Task directions
Please take the lines from the one holding "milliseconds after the" through the one holding "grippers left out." in the data below and copy them exactly.

Information supplied
----------
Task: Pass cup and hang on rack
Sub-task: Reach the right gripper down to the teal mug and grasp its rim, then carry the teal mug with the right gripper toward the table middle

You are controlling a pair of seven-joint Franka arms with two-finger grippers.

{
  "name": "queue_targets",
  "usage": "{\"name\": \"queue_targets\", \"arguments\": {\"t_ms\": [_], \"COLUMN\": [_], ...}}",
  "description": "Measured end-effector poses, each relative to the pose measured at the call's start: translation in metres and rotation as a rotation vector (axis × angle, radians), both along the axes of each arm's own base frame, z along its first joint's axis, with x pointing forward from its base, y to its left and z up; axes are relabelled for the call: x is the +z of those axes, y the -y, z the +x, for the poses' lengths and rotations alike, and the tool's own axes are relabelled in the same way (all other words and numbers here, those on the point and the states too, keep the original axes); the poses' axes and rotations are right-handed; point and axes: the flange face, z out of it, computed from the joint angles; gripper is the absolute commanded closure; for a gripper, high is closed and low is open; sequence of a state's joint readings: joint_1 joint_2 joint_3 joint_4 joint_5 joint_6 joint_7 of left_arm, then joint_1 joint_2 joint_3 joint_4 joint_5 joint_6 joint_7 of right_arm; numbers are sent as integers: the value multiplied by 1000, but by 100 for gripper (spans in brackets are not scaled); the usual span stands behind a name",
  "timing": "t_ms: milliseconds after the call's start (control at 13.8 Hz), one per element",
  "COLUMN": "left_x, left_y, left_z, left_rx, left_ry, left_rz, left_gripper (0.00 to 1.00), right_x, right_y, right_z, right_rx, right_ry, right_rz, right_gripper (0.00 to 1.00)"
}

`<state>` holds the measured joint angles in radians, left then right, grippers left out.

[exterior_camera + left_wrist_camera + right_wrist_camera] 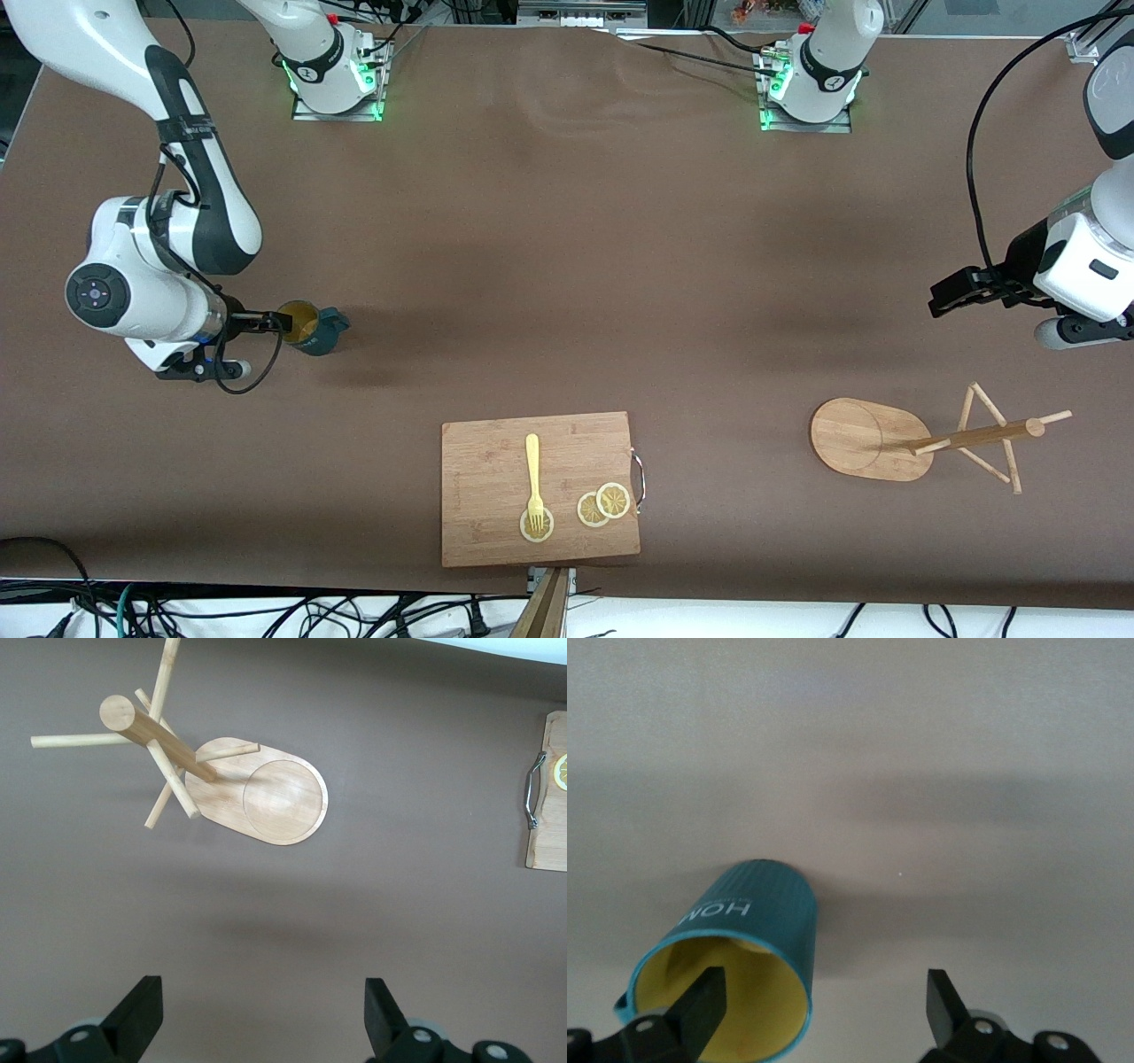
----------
Written solution
  "timing": "t_ms: milliseconds after the call's start (control at 13.8 Hz), one per element",
  "COLUMN": "left_x, left_y, left_z, left_rx, left_ry, left_rz, left_gripper (0.00 to 1.00), right_x, right_y, right_z, right_rx, right_ry, right_rz, right_gripper (0.00 to 1.00)"
}

`<state>` holds the measured joint angles in radians, left then right, grippers left out.

This output contains the complete answer.